KOTA KINABALU: The yearly surge in prices of imported building materials could dampen efforts to keep house prices down.

Sabah Housing and Real Estate Developers Association (Shareda) president Datuk Chua Soon Ping said the increase in freight charges will further burden the already increasing costs of building materials.

"As such, the construction industry will be adversely affected, and will eventually result in higher house prices for consumers," he said.

Chua was responding to a news report that sea freight charges from China to Kota Kinabalu had increased by nearly 300 per cent on a year-to-year basis.

According to the report, the costs for a container from Guangzhou, China to Kota Kinabalu, the capital city of Sabah, increased from approximately US$800 (RM3,326) in 2019 to US$2,200 (RM9,143) this year.
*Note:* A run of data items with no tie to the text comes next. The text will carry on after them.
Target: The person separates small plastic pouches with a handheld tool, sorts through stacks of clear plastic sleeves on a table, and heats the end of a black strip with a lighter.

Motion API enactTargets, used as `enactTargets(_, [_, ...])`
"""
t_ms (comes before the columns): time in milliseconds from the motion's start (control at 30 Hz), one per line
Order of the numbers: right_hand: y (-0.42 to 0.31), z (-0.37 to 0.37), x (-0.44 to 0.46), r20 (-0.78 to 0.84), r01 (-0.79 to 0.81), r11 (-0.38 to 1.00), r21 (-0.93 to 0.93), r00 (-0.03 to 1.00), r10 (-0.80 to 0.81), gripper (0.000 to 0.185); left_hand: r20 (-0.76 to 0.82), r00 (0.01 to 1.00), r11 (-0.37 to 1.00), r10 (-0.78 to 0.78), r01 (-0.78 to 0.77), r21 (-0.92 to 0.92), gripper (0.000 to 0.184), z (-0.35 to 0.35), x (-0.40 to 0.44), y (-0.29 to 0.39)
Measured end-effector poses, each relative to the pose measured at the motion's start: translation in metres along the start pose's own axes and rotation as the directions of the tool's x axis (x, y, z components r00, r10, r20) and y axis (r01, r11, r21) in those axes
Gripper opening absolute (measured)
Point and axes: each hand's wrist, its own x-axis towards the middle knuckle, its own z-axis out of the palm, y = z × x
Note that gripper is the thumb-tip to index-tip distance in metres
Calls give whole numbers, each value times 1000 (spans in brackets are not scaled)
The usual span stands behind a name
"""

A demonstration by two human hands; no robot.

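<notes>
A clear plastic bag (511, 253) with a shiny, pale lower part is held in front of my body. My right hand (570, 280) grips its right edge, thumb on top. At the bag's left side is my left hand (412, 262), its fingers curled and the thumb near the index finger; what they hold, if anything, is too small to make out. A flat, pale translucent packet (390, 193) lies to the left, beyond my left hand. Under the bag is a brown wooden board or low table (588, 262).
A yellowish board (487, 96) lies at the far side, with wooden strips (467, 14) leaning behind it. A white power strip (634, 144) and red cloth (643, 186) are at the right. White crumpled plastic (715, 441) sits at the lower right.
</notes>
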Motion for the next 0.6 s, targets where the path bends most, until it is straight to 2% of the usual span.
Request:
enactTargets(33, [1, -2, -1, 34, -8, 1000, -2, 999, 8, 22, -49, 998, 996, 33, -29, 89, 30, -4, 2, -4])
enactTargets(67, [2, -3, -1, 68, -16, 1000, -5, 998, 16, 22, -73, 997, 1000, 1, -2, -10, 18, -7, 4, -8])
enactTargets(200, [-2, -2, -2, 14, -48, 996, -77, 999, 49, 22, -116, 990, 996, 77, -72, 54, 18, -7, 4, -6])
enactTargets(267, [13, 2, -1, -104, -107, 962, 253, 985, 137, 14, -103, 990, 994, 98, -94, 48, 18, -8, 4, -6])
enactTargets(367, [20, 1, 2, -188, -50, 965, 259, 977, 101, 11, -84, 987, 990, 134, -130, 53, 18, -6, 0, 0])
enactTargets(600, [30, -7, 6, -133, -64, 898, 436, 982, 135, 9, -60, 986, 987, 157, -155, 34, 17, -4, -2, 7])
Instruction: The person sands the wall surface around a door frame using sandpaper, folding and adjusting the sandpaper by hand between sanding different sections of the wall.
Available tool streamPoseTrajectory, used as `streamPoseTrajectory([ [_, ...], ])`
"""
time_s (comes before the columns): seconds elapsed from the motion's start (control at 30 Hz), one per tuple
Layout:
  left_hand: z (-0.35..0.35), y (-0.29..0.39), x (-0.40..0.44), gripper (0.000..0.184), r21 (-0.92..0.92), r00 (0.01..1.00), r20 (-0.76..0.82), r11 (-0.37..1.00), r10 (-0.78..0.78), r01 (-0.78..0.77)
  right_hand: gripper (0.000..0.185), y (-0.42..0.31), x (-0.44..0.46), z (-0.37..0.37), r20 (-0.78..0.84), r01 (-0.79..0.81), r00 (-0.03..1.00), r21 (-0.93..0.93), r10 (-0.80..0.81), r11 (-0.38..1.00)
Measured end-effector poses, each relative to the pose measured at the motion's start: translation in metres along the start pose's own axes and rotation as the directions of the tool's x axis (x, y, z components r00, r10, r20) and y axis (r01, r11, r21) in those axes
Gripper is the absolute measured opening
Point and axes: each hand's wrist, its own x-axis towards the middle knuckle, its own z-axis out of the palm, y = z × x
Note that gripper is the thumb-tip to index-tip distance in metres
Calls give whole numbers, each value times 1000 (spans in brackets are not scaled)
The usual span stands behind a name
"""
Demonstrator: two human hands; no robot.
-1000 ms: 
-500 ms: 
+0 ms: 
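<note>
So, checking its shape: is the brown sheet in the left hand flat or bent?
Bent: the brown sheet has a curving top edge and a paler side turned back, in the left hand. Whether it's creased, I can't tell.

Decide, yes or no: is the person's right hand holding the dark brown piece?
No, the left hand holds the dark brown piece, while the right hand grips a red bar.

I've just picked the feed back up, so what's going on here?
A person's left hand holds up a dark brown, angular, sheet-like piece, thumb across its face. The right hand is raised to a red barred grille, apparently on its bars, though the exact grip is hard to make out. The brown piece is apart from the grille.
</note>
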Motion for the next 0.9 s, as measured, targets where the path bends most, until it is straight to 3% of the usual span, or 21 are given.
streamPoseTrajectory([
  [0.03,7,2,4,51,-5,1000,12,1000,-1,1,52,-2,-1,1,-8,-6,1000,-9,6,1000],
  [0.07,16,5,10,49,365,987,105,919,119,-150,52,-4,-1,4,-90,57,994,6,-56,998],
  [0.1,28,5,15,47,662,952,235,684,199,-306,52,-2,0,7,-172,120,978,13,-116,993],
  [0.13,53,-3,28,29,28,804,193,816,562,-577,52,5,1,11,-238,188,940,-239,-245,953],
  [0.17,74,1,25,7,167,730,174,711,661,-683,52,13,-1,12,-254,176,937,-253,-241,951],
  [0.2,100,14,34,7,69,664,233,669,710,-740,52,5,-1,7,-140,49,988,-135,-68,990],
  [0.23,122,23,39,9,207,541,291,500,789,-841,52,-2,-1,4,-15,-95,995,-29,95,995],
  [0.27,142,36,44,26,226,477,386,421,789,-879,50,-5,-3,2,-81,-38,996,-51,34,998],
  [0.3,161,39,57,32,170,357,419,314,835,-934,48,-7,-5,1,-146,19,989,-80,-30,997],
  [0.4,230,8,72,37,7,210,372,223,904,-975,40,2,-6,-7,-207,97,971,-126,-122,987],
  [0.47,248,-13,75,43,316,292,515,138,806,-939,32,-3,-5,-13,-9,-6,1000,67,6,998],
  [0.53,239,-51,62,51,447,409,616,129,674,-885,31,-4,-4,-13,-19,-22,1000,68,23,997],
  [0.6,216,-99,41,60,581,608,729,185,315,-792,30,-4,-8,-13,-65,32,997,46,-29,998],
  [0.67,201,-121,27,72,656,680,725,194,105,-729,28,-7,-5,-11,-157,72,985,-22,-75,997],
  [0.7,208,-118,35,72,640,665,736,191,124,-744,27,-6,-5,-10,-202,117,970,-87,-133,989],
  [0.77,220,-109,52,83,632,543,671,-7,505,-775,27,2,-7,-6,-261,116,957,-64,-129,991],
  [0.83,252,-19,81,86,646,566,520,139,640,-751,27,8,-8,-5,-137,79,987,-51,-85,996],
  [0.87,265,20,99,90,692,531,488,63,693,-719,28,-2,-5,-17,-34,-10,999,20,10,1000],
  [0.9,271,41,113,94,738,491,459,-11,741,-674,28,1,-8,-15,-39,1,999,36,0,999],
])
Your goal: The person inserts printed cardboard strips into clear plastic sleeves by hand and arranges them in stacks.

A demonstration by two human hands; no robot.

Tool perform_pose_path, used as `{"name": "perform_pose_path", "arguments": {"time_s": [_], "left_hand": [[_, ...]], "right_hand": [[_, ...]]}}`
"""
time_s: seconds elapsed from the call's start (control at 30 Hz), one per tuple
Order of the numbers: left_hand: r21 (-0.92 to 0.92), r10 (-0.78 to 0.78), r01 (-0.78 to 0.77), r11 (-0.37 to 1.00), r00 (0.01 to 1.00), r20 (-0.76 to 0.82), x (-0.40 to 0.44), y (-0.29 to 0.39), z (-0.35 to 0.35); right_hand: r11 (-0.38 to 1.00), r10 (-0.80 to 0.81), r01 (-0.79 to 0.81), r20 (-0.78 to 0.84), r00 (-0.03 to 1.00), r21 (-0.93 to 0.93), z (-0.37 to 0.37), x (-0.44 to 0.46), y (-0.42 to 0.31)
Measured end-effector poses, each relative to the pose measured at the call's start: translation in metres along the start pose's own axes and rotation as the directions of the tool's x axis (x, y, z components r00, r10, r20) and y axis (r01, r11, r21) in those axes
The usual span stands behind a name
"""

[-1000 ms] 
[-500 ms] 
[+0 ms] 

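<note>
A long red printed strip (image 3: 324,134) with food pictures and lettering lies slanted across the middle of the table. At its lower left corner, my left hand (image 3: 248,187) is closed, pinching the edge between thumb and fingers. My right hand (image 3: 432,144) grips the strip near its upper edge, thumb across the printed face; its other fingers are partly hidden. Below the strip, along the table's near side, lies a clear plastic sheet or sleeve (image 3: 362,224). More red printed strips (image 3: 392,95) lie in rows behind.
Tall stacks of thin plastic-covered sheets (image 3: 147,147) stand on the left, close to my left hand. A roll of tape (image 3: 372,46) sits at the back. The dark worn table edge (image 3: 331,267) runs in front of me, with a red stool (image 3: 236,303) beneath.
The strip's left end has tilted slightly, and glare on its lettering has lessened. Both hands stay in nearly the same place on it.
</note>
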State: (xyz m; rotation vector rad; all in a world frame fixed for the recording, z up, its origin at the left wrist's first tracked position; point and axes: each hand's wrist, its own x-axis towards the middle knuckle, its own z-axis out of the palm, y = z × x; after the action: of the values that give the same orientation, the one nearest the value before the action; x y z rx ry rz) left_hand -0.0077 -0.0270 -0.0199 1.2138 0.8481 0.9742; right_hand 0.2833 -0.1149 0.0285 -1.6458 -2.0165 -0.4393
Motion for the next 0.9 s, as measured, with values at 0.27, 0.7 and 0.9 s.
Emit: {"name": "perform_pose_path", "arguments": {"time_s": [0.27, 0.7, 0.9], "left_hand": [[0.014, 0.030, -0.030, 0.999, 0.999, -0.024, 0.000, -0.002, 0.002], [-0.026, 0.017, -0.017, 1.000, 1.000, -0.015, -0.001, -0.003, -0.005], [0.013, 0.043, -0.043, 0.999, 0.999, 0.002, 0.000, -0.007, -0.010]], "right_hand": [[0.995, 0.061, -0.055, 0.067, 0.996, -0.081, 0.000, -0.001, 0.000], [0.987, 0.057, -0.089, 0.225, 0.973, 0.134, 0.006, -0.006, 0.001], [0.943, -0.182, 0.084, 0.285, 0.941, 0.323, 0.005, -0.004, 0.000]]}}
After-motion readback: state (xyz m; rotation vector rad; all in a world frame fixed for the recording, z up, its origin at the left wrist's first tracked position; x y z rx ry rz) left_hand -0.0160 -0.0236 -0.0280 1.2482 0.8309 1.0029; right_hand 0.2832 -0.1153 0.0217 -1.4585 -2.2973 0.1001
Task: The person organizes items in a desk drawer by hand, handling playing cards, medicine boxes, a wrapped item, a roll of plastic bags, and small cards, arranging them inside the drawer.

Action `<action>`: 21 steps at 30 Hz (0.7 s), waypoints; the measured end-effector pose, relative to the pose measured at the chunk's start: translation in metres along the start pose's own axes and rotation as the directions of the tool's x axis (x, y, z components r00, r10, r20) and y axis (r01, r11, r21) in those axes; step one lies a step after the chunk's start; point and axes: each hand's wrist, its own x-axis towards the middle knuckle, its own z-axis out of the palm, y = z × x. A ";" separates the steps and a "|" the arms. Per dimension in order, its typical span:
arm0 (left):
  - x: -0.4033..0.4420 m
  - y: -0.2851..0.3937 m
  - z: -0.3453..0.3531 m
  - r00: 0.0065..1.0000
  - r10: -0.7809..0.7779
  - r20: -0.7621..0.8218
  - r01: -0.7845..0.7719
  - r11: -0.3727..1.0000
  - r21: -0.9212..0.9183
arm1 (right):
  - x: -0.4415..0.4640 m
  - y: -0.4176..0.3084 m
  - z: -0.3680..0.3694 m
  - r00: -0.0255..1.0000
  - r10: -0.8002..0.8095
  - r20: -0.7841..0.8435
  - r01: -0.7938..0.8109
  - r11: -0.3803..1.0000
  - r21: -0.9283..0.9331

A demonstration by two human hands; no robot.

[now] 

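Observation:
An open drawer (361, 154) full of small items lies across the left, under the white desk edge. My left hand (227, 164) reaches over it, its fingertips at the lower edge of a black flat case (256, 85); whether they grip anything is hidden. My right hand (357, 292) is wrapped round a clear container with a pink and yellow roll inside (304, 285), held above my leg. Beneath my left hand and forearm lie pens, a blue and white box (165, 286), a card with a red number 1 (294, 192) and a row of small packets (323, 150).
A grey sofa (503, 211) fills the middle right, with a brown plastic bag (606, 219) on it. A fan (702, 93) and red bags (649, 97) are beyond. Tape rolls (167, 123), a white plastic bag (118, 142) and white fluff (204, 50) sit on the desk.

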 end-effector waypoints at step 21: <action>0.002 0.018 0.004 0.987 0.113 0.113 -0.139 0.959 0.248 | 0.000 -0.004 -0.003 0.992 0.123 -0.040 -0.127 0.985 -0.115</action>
And the trend is likely to continue into next year.

"The increase in freight charges will further burden the already increasing cost of building materials.

Since the Covid-19 pandemic, he said the development and construction industries have been badly hit by the rapid increase in the cost of materials.

He cited steel bars which is a key material for high rise buildings, saw prices jump by 25 per cent from RM2,180 (Jan 2020) to RM2,900 (Mar 2021).

The price surge in materials and logistics are adding pressure to an industry that is already burdened by the unexpected costs brought on by the pandemic.

"The impact is more profound especially on developers who are building affordable housing, as they face much higher risks as a result of the rising building costs.

"Shareda and its members are constantly finding ways to make houses more affordable in Sabah, unfortunately incidents like these are making such efforts an uphill battle.

"With the absence of options in Sabah, the construction industry relies heavily on imports of goods and materials, and we will always be exposed to the risk of price fluctuations in the macro environment, including currencies.

"The only way to reduce our exposure is to increase local manufacturing and optimise the supply chain of all construction materials, removing unnecessary middleman in the process," Chua said.

He added the state government has done the right thing by banning the export of scrap iron early this month.

"We hope the government will encourage the manufacturing of materials locally to reduce our reliance on imported goods."